Nichols has been doing some of all of these things, showing that there are still ways to improve efficiency in higher education, but also how — even on a campus where the process has been notably transparent — there can be opposition and anxiety.

It has hired students instead of an outside vendor to staff its call center, saving $150,000 a year; combined financial aid into student financial services to save $50,000; moved digital marketing in house to save another $100,000; negotiated cheaper health insurance premiums; and increased the number of freshmen who return for sophomore year from a low of 62 percent in 2012 to 74 percent today. (The national average for private, nonprofit colleges is 82 percent.)

The college, which focuses on business, has survived hardship before. Founded in 1815, it closed altogether between 1909 and 1931 before reopening as a junior college for men, became a four-year school in 1958, decided to go co-ed in 1970 and started to add graduate programs in 1974. It ran up operating losses and went into debt in the late 1990s, a time when its enrollment dropped by 26 percent.

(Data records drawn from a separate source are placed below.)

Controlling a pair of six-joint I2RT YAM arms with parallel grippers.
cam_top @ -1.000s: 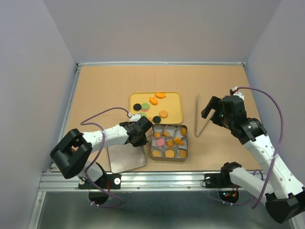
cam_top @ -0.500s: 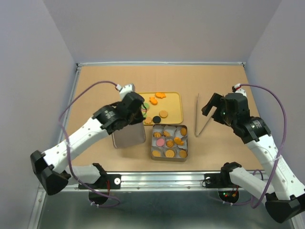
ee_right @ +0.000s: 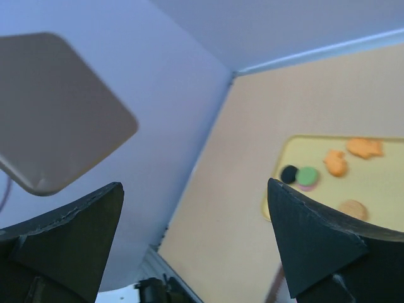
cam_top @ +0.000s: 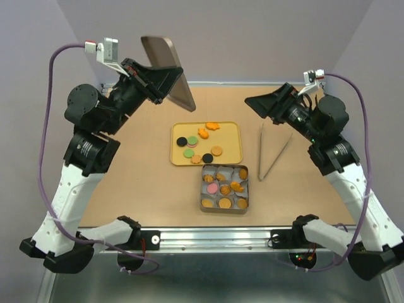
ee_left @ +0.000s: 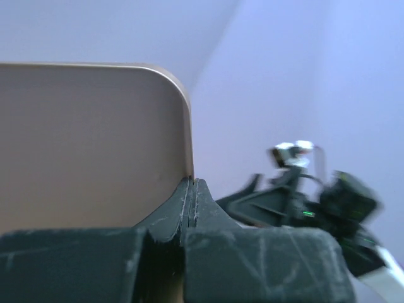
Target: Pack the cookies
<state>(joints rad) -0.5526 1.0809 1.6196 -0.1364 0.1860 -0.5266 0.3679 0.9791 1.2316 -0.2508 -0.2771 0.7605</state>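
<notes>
Small round cookies (cam_top: 225,202) sit in rectangular metal tin (cam_top: 222,211) near the tan worktop (cam_top: 132,126) front edge, more on yellow plastic tray (cam_top: 231,134) just behind. Left end effector (ee_left: 191,196) pinches flat metal lid (ee_left: 88,145) up high. Right end effector (ee_right: 194,184) spread wide, raised.

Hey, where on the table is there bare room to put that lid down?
The lid would likely fit on the bare table left of the yellow tray and tin. A second strip lies between the tray and the far wall. Tray, tin and tongs crowd the middle right.
</notes>
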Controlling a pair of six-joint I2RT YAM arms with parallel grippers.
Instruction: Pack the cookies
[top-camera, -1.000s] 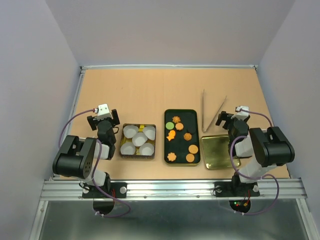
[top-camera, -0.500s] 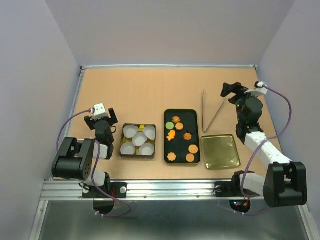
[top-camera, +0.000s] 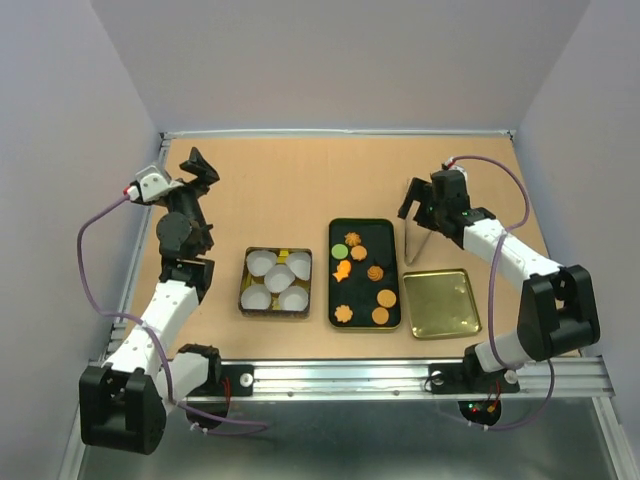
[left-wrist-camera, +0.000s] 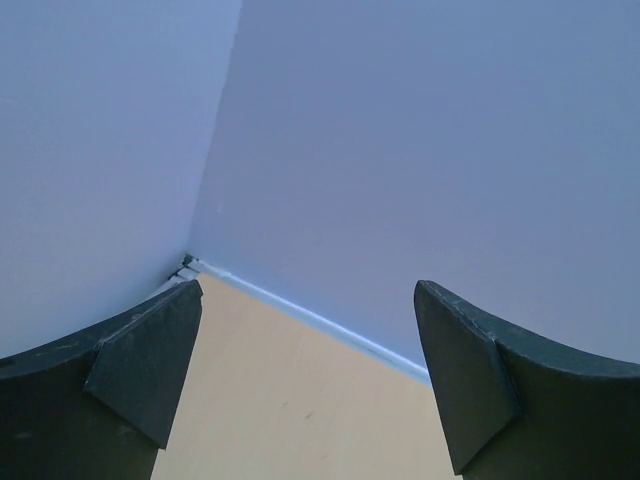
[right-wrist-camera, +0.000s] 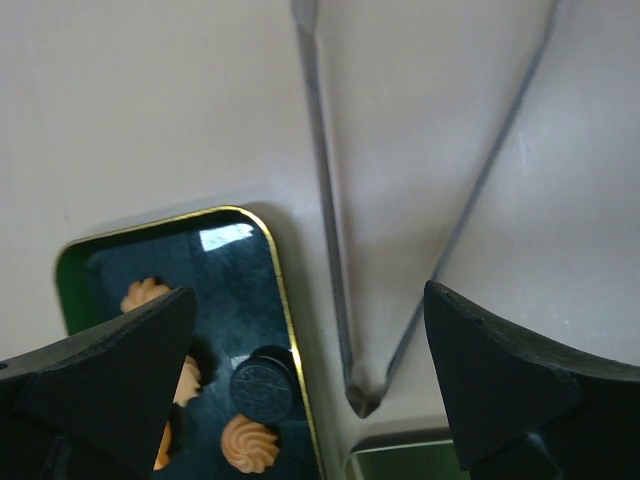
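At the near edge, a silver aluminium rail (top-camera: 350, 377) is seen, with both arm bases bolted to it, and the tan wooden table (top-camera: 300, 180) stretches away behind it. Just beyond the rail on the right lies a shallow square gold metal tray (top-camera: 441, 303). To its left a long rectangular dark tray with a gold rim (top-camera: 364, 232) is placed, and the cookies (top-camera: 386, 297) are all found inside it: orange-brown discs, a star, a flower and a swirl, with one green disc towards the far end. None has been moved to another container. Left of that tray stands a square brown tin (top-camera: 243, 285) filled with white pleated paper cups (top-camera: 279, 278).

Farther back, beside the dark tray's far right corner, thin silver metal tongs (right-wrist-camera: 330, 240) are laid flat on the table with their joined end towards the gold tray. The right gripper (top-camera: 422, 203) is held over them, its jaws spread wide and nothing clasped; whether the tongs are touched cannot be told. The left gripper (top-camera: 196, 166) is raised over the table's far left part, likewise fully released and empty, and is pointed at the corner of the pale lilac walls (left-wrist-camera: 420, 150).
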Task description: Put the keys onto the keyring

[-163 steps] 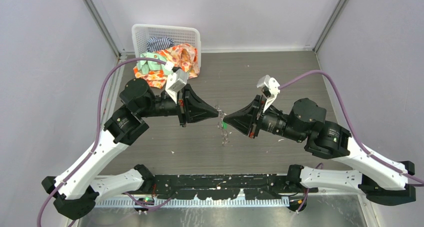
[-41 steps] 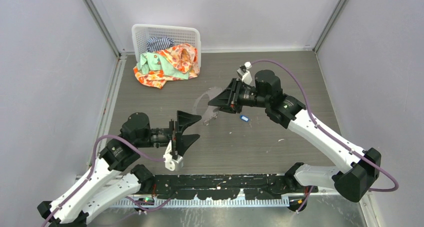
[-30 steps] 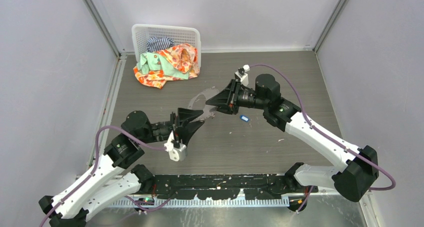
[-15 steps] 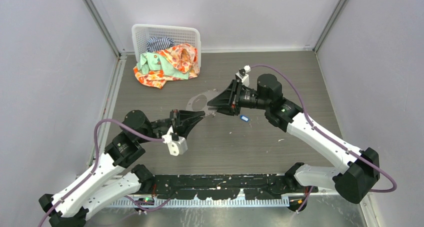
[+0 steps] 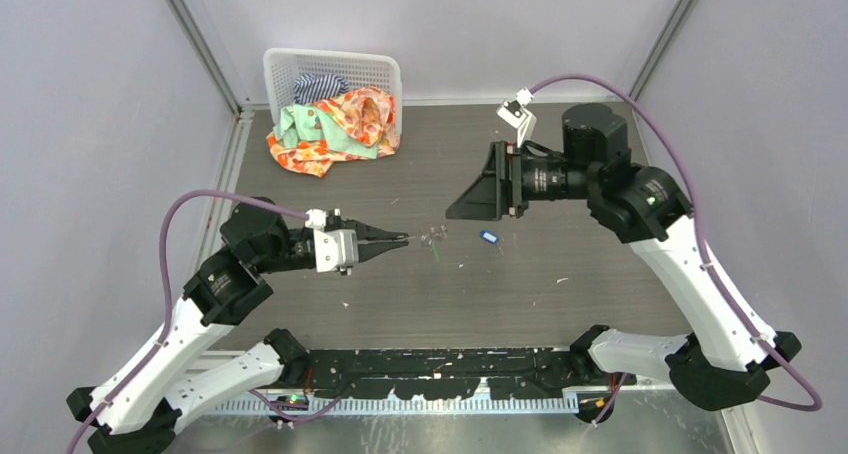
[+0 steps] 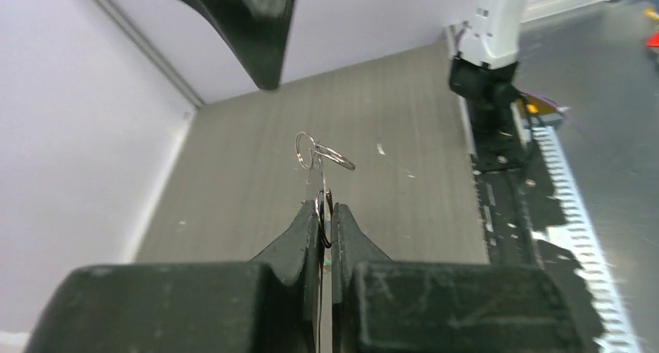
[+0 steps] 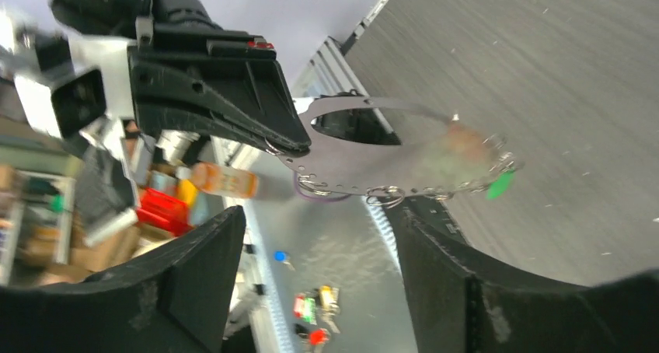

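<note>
Overhead view: the left gripper points rightward over the dark grey wood-grain table, its fingers closed on the large thin silvery-grey wire keyring, which is seen edge-on here as a short glinting streak just beyond the fingertips. The small blue-headed key lies flat on the table just right of the keyring and apart from it. A speck of the small green-headed key shows just below the keyring. The right gripper is raised beyond and to the right of the keyring and grips nothing. A white plastic lattice basket with patterned orange, green and striped cloths spilling over its front stands at the far left corner. Left wrist view: the two black fingers meet on the keyring's thin edge, and small wire rings project past the tips; one finger of the right gripper hangs at the upper edge. Right wrist view: only here does the keyring appear broadside, as a flat loop with a jagged fringe of small rings along its lower rim, pinched at its left end by the left gripper, with the green-headed key hanging at its right end. The right fingers stand wide apart in the foreground, empty. The blue-headed key lies outside both wrist views.
</note>
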Robot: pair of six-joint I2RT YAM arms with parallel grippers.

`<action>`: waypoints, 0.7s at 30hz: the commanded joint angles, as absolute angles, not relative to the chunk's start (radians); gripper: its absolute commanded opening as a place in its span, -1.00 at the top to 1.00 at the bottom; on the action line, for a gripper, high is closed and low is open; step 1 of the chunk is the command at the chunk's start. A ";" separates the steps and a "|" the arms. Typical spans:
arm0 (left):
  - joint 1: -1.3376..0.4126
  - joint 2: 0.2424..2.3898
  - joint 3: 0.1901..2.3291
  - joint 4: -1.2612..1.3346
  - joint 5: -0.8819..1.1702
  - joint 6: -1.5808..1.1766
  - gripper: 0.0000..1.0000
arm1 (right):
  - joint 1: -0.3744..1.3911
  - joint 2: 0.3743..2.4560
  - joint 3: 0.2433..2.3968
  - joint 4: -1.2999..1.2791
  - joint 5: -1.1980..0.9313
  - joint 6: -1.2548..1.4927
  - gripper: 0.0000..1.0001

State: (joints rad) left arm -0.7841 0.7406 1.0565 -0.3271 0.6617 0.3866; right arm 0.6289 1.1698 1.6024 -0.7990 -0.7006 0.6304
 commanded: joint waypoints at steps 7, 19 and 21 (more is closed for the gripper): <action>-0.784 0.804 1.160 -0.443 0.812 0.160 0.99 | 0.790 1.195 1.660 -0.894 -0.688 0.065 -0.80; -0.782 0.837 1.182 -0.392 0.825 0.039 0.99 | 0.961 1.167 1.509 -0.721 -0.582 -0.026 0.06; -0.782 0.842 1.187 -0.384 0.834 0.021 0.99 | 0.965 1.161 1.487 -0.683 -0.578 -0.009 0.32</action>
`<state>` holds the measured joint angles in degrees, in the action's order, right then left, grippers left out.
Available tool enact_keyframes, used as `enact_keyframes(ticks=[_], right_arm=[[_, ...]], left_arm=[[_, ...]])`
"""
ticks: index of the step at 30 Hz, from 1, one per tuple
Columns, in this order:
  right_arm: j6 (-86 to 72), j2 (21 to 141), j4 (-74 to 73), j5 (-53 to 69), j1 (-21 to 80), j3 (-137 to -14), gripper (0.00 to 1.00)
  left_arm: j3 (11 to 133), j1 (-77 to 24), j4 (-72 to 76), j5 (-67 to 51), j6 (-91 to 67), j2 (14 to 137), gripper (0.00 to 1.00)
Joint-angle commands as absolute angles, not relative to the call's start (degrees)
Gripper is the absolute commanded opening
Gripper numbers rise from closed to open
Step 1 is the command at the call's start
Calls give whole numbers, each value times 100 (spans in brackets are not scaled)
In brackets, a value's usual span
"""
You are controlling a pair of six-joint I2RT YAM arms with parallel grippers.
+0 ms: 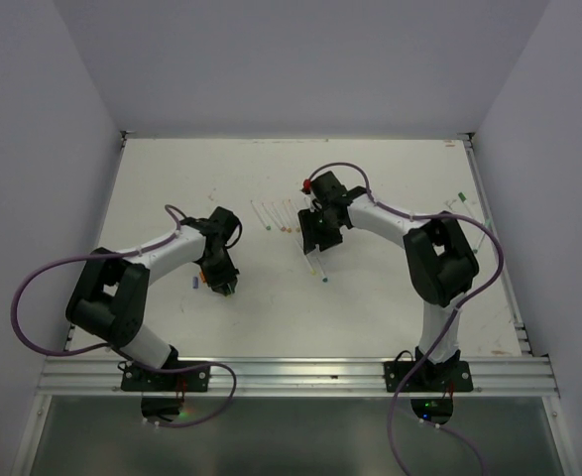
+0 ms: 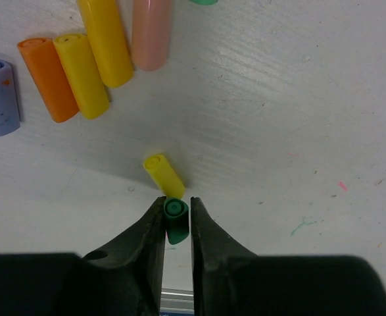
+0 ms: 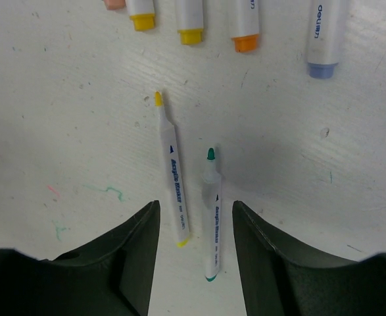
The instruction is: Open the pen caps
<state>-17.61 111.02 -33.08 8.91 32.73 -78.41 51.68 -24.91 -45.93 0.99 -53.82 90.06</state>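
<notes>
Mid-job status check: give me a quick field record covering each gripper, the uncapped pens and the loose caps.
left gripper: jaws narrow, flanking the green cap; whether they grip it is unclear
right gripper: open, low over the table
green-tipped pen: uncapped, lying between the right fingers, touching neither
yellow-tipped pen: uncapped, lying beside it
small yellow cap: loose, just beyond the green cap
cap row: lilac, orange, two yellow and pink, side by side
</notes>
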Motion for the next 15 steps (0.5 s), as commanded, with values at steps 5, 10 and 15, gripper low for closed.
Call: enact_keyframes(ticks=[5, 10, 15], right_arm=[[-1854, 10723, -3481, 1116, 3270, -8034, 52], [-1915, 10451, -3375, 1186, 3235, -7761, 52], [-2389, 10160, -3252, 1589, 2717, -7690, 53]], left_arm=[[5185, -2522, -4561, 360, -5353, 9061, 39], [5212, -2522, -4614, 404, -5317, 9088, 43], [5711, -2522, -4728, 772, -4976, 8728, 48]])
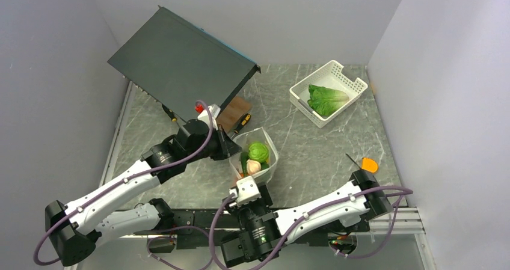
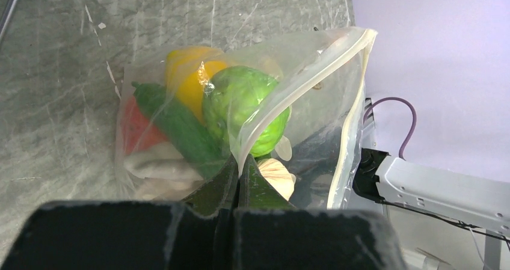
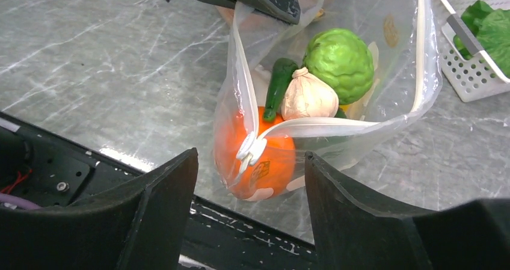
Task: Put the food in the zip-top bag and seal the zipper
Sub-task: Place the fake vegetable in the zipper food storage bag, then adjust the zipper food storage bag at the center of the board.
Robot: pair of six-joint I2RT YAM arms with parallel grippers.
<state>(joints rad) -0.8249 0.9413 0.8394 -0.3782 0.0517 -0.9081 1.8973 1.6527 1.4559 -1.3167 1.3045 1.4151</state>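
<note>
The clear zip-top bag (image 1: 264, 142) stands open at the table's middle. It holds a green round fruit (image 3: 338, 56), a pale beige piece (image 3: 308, 95), a green pepper (image 3: 278, 83) and an orange (image 3: 264, 162). A yellow fruit (image 2: 186, 77) and a red piece (image 2: 141, 128) also show through the plastic in the left wrist view. My left gripper (image 2: 243, 169) is shut on the bag's whitish zipper (image 2: 301, 89) edge and holds it up. My right gripper (image 3: 251, 183) is open just short of the zipper's white slider (image 3: 251, 150), at the bag's near end.
A white slotted basket (image 1: 307, 86) with a green lettuce (image 1: 328, 100) stands at the back right. A large dark panel (image 1: 180, 59) leans at the back left, with a brown block (image 1: 234, 110) beside it. A small orange piece (image 1: 369, 164) lies at the right.
</note>
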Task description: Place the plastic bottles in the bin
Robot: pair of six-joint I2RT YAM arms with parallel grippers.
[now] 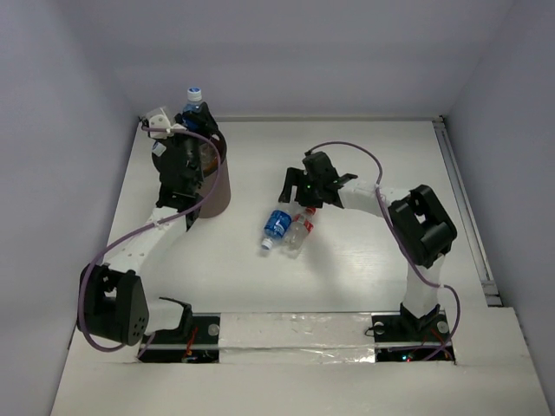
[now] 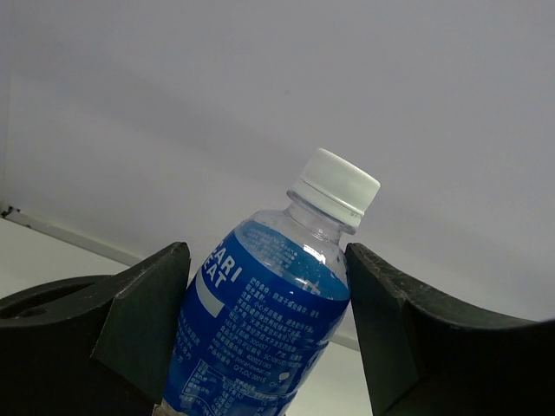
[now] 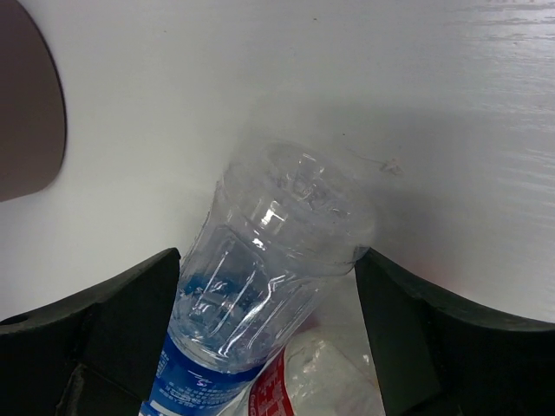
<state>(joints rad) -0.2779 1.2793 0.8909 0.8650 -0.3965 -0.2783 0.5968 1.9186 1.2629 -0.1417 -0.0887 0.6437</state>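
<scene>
bottle (image 2: 299, 251) | blue label (image 2: 251, 347): "ARI" over "EAT" | small print below illegible

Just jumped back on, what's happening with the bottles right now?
The left pincer holds a blue-labelled, white-capped bottle up over the brown bin, not yet dropped. The right pincer is down at the table with its jaws either side of another blue-labelled bottle lying beside a red-labelled bottle; whether it grips yet is unclear.

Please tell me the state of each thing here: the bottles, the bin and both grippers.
left gripper: shut on the held bottle.
held bottle: upright, capped, raised near the bin.
bin: standing upright.
right gripper: open, around the lying bottle.
lying bottle: on its side, not lifted.
red-label bottle: on its side, beside it.
</scene>
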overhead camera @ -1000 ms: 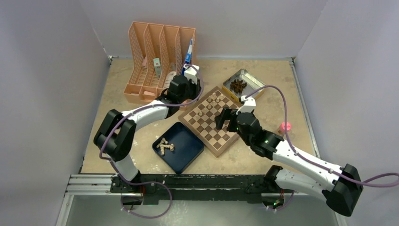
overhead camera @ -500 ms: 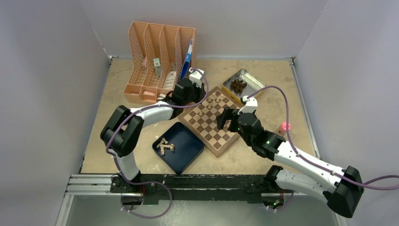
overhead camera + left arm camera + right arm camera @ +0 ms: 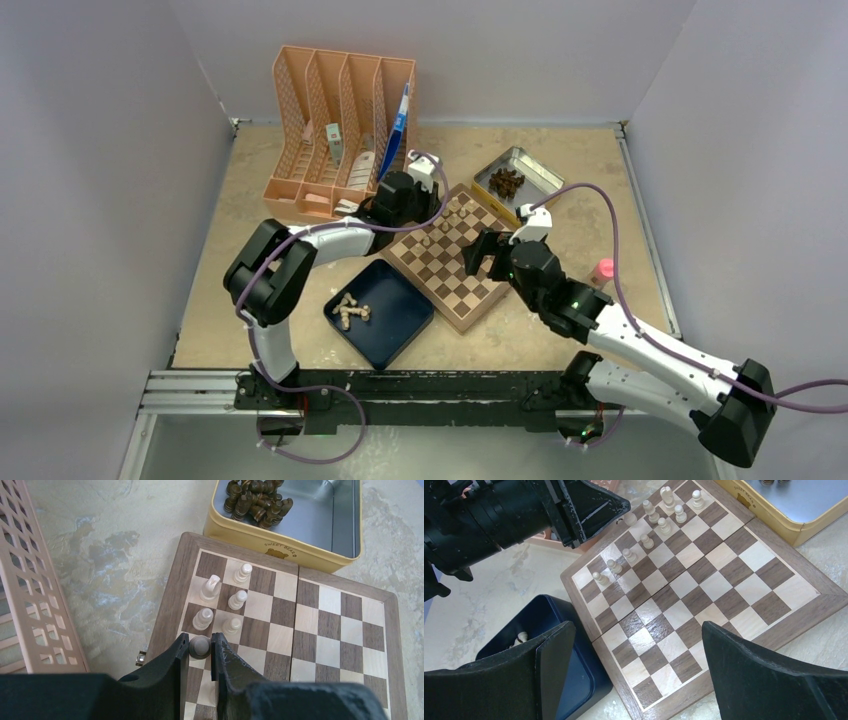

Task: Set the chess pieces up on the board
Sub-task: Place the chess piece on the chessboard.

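Pale pieces (image 3: 664, 526) on board (image 3: 719, 575): nine standing. Seven sit in one row beside the left pincer (image 3: 200, 640), two just beyond its tips. One more between its fingers. Boards: one. Tray (image 3: 400, 320): one, few pale pieces, count unclear. Tin (image 3: 325, 525): one, dark pieces (image 3: 255, 502) heaped, uncountable.

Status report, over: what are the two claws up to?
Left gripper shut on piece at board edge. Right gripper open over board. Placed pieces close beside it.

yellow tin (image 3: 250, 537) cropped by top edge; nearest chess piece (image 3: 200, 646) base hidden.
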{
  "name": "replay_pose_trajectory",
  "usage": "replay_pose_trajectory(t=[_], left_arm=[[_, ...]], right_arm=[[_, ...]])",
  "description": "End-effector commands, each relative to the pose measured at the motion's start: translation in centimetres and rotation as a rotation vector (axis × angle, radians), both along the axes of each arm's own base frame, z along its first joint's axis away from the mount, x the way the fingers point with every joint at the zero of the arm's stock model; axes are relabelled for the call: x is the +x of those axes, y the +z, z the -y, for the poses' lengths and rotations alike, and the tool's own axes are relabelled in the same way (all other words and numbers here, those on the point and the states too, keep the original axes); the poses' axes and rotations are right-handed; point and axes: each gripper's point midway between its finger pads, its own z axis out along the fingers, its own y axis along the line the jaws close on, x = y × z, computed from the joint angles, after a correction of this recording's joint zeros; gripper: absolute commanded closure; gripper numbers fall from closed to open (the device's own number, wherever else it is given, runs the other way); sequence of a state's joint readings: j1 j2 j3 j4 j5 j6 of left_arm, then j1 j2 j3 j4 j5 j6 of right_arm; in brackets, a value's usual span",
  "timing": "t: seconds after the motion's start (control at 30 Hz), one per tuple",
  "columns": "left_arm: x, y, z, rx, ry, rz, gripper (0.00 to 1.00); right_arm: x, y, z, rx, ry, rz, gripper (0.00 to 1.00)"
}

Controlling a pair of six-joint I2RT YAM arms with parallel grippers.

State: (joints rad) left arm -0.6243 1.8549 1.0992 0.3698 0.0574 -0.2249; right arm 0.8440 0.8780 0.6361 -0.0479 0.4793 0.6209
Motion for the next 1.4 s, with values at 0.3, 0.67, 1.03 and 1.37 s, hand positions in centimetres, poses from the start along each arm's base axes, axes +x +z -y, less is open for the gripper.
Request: replay_pose_trajectory(t=[0.3,0.67,1.03,1.37], left_arm=[[0.2,-0.2,0.5,-0.024,-0.005,0.040,0.90],[0.4,-0.3,0.5,-0.030,-0.001,0.059,0.87],[0.5,-1.1,0.6,-0.018,-0.002,0.058,0.86],[0.5,-1.7,0.4,-0.007,0.008,0.046,0.76]], right_arm=[[0.6,1.1,-0.5,0.017,0.004,0.030,0.01],[0.5,1.1,-0.4,0.019,-0.002,0.027,0.01],[0.5,1.0,-0.3,0.017,-0.006,0.025,0.01],[0.5,1.2,-0.3,0.023,-0.005,0.031,0.01]])
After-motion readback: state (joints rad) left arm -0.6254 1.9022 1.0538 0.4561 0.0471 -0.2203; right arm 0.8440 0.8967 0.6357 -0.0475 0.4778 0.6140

Applications fell again in 2017, but have since recovered, and the college exceeded its enrollment goals this year. Financial documents show it now has a positive cash flow, with revenues exceeding expenses by nearly $5 million, though Engelkemeyer said more work is needed for Nichols to stay healthy.

She has opened the books to faculty and students, holding meetings with them complete with PowerPoint presentations in which she’s spoken frankly about the problems. “You have no doubt read or heard about the challenges facing private colleges,” she wrote in a blunt memo to the campus. “Nichols College is not immune to these issues.”

Some of that transparency has prompted pushback. Engelkemeyer conceded that it still takes time to change an academic culture that has enjoyed an almost uninterrupted supply of students since she started teaching in 1990.

“There were more students than there were seats,” Engelkemeyer said. “You could raise tuition 10 percent and nobody batted an eye.”

Faculty may have been slow to recognize that those days are over, but most do now, said Erika Smith, who teaches international business and political science — especially after Nichols hired one of the professors laid off from Mount Ida. “That becomes a very sort of personal experience as a colleague,” Smith said. “The more those things happen, the more the reality sort of sets in.”